Data segment:
+++

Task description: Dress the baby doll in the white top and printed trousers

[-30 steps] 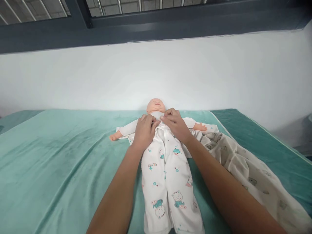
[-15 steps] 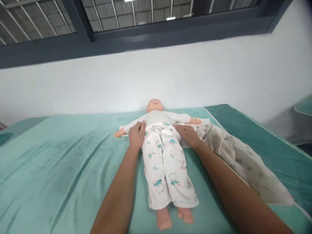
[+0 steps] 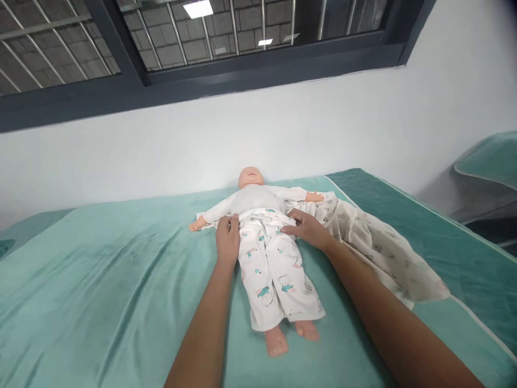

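A baby doll (image 3: 251,177) lies on its back, arms spread, head toward the wall. It wears a white long-sleeved top (image 3: 250,199) and white baby trousers (image 3: 266,264) with a bear print; its bare feet stick out below. At the trousers' left edge, just under the waistband, my left hand (image 3: 228,240) has its fingers closed on the cloth, the fingertips partly hidden. My right hand (image 3: 311,229) rests at the opposite hip. Its thumb lies across the front of the trousers, apart from the fingers beside the waistband.
Under the doll is a green bed cover (image 3: 133,291). A crumpled, printed pale cloth (image 3: 379,248) spreads to the right, passing beneath the doll's arm. Behind stand a white wall (image 3: 161,156) and a dark window frame (image 3: 250,67) with metal bars. Another green padded edge (image 3: 490,159) juts in at far right.
The view has tilted up and shifted slightly. My right hand has loosened at the waistband, its thumb now spread lower over the trousers. My left hand stays near the same hip, slightly lower.
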The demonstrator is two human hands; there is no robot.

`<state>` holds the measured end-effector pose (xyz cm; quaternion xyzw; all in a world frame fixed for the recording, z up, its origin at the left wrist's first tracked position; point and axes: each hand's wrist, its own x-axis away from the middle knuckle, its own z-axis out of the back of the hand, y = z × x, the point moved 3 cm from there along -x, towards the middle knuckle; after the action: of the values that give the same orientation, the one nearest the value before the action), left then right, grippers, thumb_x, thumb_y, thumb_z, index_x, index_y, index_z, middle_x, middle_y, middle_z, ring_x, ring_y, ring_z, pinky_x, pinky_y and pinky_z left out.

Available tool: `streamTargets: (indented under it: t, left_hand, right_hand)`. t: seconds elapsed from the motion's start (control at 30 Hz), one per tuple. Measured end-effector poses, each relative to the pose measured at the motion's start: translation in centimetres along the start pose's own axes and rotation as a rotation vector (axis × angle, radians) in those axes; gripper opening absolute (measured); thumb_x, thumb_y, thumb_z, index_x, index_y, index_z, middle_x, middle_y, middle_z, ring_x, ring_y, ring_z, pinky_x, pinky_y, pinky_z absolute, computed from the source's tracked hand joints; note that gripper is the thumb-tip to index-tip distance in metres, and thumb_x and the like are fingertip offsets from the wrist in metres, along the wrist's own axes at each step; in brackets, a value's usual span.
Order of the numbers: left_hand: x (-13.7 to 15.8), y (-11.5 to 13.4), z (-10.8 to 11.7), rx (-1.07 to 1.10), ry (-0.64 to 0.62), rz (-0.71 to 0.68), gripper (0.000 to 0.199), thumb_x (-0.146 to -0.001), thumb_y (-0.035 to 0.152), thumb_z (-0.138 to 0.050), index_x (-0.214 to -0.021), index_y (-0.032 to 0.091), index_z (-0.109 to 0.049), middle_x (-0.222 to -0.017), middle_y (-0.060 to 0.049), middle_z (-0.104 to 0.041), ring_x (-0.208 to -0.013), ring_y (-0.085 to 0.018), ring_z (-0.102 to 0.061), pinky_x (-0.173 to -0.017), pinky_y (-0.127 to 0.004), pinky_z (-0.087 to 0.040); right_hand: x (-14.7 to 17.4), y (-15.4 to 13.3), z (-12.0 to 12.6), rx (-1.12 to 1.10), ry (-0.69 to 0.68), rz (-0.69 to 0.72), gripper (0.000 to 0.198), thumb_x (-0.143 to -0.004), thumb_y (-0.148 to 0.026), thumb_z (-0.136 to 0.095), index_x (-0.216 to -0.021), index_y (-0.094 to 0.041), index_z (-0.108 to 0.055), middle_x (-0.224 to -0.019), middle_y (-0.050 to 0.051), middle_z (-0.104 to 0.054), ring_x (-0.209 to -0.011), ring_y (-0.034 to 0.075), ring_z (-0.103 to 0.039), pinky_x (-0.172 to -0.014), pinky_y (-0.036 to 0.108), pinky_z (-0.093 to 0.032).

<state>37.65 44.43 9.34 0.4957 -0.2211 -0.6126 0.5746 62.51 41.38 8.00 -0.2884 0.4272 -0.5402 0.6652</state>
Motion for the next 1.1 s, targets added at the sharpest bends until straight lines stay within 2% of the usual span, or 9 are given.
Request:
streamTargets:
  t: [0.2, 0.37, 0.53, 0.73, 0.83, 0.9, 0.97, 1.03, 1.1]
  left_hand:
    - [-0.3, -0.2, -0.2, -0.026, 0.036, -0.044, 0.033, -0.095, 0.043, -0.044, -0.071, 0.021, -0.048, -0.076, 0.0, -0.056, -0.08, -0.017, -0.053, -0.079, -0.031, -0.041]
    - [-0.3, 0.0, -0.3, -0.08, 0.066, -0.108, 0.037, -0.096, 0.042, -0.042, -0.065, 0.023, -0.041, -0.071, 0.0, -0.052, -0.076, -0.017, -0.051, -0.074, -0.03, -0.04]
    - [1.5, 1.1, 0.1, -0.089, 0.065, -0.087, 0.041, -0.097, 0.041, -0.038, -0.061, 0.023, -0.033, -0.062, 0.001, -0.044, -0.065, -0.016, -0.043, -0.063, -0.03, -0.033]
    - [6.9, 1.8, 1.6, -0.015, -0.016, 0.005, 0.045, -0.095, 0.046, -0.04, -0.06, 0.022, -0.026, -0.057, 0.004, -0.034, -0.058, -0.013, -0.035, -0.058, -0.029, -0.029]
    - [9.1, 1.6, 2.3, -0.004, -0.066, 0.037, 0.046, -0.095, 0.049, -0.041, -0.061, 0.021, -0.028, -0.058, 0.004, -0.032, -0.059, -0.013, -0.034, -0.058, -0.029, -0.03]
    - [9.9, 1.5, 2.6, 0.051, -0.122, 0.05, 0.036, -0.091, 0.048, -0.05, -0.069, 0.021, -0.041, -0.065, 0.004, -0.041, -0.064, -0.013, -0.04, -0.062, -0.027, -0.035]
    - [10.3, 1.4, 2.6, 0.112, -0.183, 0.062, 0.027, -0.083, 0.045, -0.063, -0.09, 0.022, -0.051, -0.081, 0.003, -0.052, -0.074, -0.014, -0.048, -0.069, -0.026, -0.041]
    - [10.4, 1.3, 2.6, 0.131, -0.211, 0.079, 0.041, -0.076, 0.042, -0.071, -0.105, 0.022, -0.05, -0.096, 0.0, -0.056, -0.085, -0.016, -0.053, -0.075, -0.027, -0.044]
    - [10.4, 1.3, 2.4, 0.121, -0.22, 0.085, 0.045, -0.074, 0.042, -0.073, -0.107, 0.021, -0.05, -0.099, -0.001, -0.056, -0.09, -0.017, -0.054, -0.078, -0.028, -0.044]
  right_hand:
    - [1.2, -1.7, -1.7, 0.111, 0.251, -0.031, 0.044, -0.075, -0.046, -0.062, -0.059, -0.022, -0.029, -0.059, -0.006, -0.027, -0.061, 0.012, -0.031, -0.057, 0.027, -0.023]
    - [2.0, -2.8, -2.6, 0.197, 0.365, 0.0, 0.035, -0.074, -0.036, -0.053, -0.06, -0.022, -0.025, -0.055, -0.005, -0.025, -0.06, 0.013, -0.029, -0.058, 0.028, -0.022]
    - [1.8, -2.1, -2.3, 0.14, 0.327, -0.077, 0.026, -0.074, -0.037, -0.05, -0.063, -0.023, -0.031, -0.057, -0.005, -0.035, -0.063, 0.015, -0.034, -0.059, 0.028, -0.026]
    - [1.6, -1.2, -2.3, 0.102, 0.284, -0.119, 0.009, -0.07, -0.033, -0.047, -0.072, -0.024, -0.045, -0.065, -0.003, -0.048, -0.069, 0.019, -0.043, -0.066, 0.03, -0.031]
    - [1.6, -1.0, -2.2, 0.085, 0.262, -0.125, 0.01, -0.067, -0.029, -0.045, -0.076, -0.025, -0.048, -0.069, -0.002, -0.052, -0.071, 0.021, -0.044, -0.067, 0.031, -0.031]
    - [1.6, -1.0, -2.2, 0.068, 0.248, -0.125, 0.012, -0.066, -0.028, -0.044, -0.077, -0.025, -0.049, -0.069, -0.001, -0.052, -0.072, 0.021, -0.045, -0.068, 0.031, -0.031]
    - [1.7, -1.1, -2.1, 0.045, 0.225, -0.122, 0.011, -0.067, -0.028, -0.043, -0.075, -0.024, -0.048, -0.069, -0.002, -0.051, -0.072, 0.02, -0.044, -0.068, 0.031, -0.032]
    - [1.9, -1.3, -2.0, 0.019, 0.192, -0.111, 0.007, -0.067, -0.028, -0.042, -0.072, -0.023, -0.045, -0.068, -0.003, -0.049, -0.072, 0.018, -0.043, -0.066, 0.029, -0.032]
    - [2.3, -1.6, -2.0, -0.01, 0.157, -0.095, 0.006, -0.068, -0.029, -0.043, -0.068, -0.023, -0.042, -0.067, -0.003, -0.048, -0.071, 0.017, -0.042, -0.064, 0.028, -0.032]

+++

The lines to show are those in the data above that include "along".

`<state>` holds the measured end-effector pose (xyz cm; quaternion xyzw; all in a world frame fixed for the recording, z up, its origin at the left wrist's first tracked position; point and axes: each hand's wrist, its own x-axis away from the middle knuckle, its own z-axis out of the back of the hand, y = z × x, the point moved 3 cm from there along -x, towards the middle knuckle; after the action: of the values that give the same orientation, the one nearest the value before the action), left then right, grippers, thumb_x, thumb_y, thumb_z, index_x, index_y, index_z, middle_x, middle_y, middle_z, ring_x, ring_y, ring_z, pinky_x, pinky_y and pinky_z left out.
Available tool: `streamTargets: (indented under it: t, left_hand, right_hand)`. t: seconds elapsed from the motion's start (control at 30 Hz), one per tuple. Measured end-effector poses, each relative to the pose measured at the motion's start: translation in centimetres along the start pose's own axes and rotation as a rotation vector (axis × angle, radians) in those axes; gripper opening absolute (measured); thumb_x, thumb_y, thumb_z, index_x, index_y, index_z, middle_x, middle_y, middle_z, ring_x, ring_y, ring_z, pinky_x, pinky_y, pinky_z absolute, computed from the source's tracked hand joints; note that gripper is the thumb-tip to index-tip distance in metres, and thumb_x and the like are fingertip offsets from the wrist in metres, along the wrist's own axes at each step; in brackets, a value's usual span.

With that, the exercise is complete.